M. Jones (Atlanta, GA)
Without our collective flawed humanity, we could never learn to connect to any life energy. It is all worth it. Thanks for your beautiful thoughts and words.
Mike Ball (Boston MA)
Powerful thoughts on talking to the dead, and timely in that this would have been the 102nd birthday of a minister friend who died three years ago. Farley loved the counseling part of his career and said I was wise in burying a tin with relics of my grandfather under a rose bush (he loved his roses). I wasn't through speaking with Granddad and could go to that spot to do so as necessary.

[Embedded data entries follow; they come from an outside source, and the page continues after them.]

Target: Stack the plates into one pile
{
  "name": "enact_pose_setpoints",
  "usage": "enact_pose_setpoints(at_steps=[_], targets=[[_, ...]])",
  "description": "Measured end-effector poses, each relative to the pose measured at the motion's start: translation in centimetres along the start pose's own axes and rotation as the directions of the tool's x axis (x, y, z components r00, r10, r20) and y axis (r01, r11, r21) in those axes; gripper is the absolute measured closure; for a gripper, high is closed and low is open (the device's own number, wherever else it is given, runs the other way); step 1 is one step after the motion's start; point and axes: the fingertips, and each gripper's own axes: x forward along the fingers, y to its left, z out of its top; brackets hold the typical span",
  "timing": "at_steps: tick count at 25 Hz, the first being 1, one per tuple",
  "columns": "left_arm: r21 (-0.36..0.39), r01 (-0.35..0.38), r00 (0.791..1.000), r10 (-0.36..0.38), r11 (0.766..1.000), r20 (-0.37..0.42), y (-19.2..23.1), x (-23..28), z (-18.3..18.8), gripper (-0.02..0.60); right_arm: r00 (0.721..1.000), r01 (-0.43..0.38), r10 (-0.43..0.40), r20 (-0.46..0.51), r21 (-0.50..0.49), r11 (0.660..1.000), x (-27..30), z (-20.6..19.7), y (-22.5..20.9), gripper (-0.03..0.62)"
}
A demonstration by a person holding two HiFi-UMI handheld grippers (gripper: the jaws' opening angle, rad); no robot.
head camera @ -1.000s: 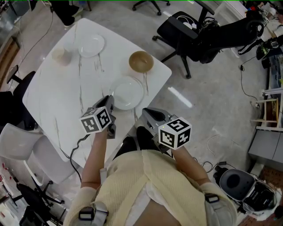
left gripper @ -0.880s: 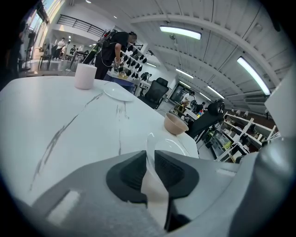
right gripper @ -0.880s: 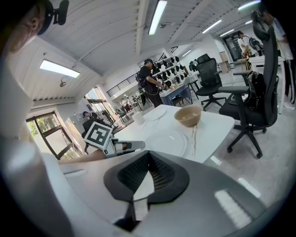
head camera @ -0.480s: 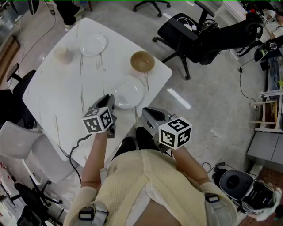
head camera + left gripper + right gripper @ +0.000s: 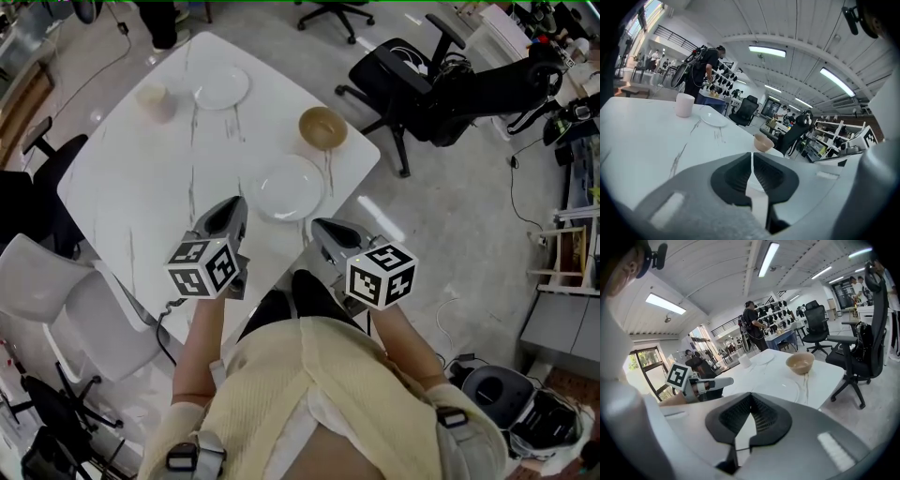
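Left gripper (image 5: 228,212): jaws have just been closing and now stand all but together, only a thin slit between the pads. Nothing is gripped. It is held above the near edge of the table (image 5: 131,187), pointing forward and slightly down.

Right gripper (image 5: 326,228): clenched, pads meeting, nothing between them. It is held beside the left gripper, off the table's near corner, at a similar downward tilt.

First plate (image 5: 289,187): white, flat on the table just ahead of both sets of tips, between the two grippers' lines of aim. Neither gripper touches it. In the right gripper view it lies directly beyond the jaws (image 5: 785,387).

Second plate (image 5: 222,87): white, well ahead of the left gripper at the far side of the table, well apart from the first plate. The plates are not yet stacked.

Cup (image 5: 156,101): pale, upright, just to the left of the second plate.

Bowl (image 5: 322,127): tan, upright, beyond the first plate and ahead of the right gripper, near the table's right-hand edge.

Surroundings: a black office chair (image 5: 403,80) stands on the floor past the bowl's side of the table. A white chair (image 5: 56,300) stands to the left of the left gripper.
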Motion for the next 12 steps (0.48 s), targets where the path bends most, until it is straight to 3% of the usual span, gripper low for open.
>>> enact_pose_setpoints(at_steps=[5, 12], targets=[[0.004, 0.004, 1.0, -0.004, 1.0, 0.008, 0.9, -4.1, 0.4, 0.581, 1.0, 0.006, -0.006, 0.007, -0.027, 1.0, 0.7, 0.5, 1.6, 0.592], [0.148, -0.07, 0.997, 0.066, 0.987, 0.032, 2.4, -8.7, 0.7, 0.581, 0.999, -0.03, 0.032, 0.027, -0.061, 0.998, 1.3, 1.8, 4.1, 0.592]])
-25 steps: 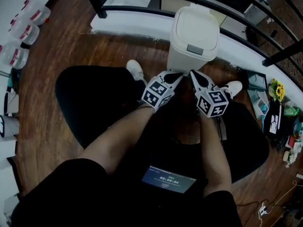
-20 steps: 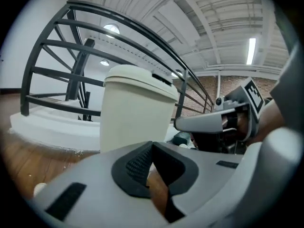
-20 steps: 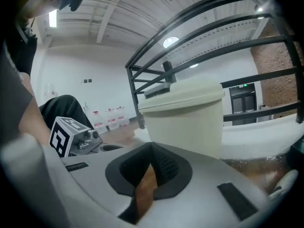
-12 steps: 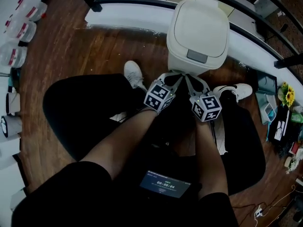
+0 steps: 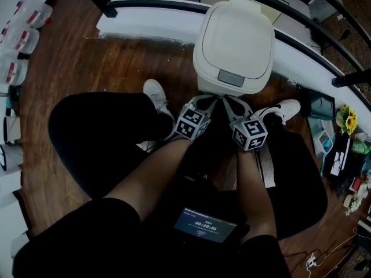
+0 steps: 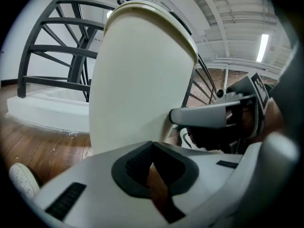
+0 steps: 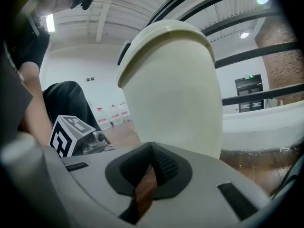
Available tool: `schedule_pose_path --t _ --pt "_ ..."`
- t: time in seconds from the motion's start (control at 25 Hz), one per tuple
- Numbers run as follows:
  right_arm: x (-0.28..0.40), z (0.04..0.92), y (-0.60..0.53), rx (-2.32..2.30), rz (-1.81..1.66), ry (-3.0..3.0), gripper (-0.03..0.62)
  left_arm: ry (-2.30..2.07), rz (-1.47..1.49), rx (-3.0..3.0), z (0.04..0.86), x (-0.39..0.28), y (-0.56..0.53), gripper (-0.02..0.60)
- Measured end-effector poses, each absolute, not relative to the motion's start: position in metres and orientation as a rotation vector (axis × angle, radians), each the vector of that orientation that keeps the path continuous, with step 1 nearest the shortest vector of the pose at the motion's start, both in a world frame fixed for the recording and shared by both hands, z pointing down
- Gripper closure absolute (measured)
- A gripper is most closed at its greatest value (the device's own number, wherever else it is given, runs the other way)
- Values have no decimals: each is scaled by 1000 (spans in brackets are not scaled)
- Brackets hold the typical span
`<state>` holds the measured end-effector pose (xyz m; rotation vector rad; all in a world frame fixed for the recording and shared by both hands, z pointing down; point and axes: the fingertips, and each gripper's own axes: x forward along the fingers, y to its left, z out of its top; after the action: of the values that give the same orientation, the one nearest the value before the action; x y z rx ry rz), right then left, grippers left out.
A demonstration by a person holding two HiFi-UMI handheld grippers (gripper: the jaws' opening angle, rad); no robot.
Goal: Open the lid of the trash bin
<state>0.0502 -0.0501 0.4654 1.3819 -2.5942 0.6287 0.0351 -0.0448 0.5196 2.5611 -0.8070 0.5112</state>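
Jaws pressed together on nothing, the left gripper (image 5: 204,101) and right gripper (image 5: 228,102) point side by side at the cream trash bin (image 7: 175,103) close ahead on the wooden floor (image 5: 116,62), its lid (image 5: 235,36) shut, black railing (image 6: 52,48) beyond.

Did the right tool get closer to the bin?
Yes, slightly: the right tool has edged in toward the front of the trash bin.

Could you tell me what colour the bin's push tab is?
The push tab is grey; head view.
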Motion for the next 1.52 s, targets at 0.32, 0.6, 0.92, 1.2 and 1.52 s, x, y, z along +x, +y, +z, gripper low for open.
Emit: schedule_pose_path --t 0.32,0.6,0.92,1.2,1.52 --pt "59 492 -52 1438 625 -2551 572 -817 598 2546 556 27 -54 546" --pt "62 513 -49 1446 678 -2546 572 -786 625 2550 580 40 -60 546" --pt "60 528 -56 1464 719 -2557 572 -756 654 2522 607 47 -64 546" --pt "67 537 -62 1480 716 -2544 572 -773 656 2491 633 57 -75 546" --pt "73 561 -70 1479 785 -2510 572 -790 682 2455 657 64 -93 546"
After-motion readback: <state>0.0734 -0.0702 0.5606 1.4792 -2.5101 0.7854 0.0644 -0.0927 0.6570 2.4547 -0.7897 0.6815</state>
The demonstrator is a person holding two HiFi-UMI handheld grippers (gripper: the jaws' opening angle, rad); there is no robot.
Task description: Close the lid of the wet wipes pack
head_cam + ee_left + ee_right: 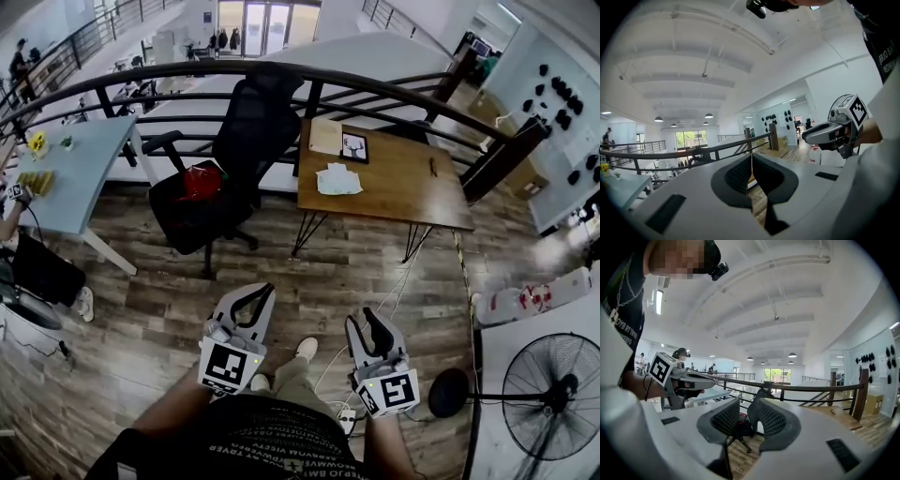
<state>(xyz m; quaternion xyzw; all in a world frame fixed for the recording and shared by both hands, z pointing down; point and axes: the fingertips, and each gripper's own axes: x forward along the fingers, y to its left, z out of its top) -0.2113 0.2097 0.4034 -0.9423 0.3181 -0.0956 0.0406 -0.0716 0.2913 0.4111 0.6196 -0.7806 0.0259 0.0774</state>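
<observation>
Holds left gripper [264, 292] low at the waist, jaws meeting tip to tip around an empty loop, nothing pinched. Holds right gripper [367, 316] just beside it, jaws parted, ribbed black pads facing each other with only floor and chair beyond. Keeps both pointed forward, probably a ready posture for an approach, since nothing lies within reach.

Places the wet wipes pack [337, 178], by judgement, as the soft, crumpled-looking white packet on the far wooden table [403, 197], well apart from both grippers. Cannot tell the lid's state at this size.

Notes a smooth brown tabletop on thin dark hairpin legs, with a flat dark-framed tablet [354, 146] further back. Notes a black mesh office chair [246, 122] left of the table and a grey-brown plank floor [309, 281] between. Judges the task not yet begun.
</observation>
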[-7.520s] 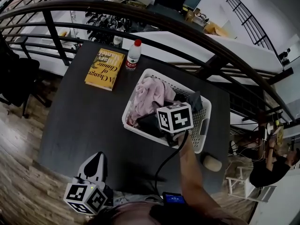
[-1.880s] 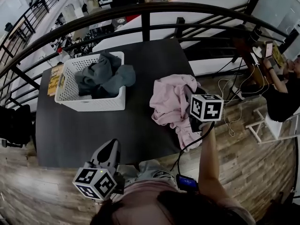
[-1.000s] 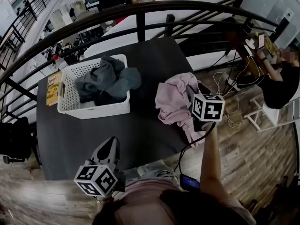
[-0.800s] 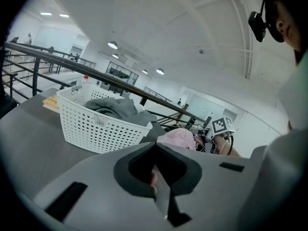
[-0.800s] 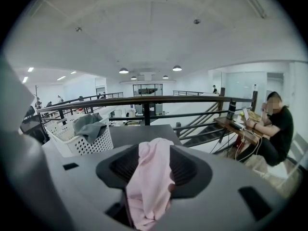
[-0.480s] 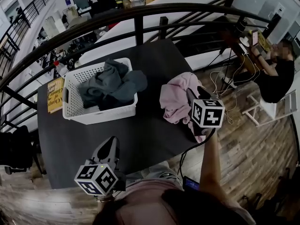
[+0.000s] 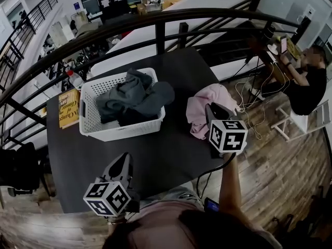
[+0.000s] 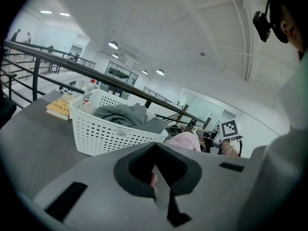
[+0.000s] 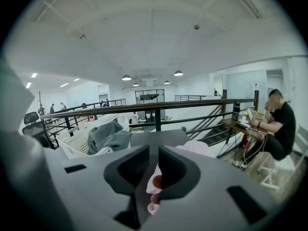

Kathleen Hunter (New London NH)
@Mike Ball. I remember Farley too. Nice to see his name so unexpectedly.
elained (Cary, NC)
It is so important to tell everyone in your family about the key emotions and issues in your life, Joanne. And you captured that so wonderfully in your column today. I have written 'letters' to my mother and grandmother, years after they had died. Letters in which I made amends for my part in our conflicts and unresolved issues. Letters in which I expressed my love and appreciation for how they tried their best to love and support me. No one is perfect. It is too bad that the 'cracks' in your family's relationship with your grandmother caused a breach that lasted for 20 years, and that was never mended in her life time. But you have described her so perfectly, and your love for her shines through, even as you describe how much pain she caused you. You are true to your self and you honor both yourself and your grandmother, by including her in your emotional life.
JS303 (midwest)
Your words convey emotion so real I can immediately identify with it. Thank you for a wonderfully told true story.
YD (Westchester)
Thank you for the beautiful writing. I was reminded of my late grandma who passed away last summer. She suffered from demantia toward the end of her time, and whenever I met her I kept thinking that I should have had a long conversation about her life. It feels so bad to find myself knowing so little about the person I care only after she or he passed away. I hope I can reunite with her in an alternate life, in which we joke about ourselves and enjoy good food that she always loved. Of course with the people we all love.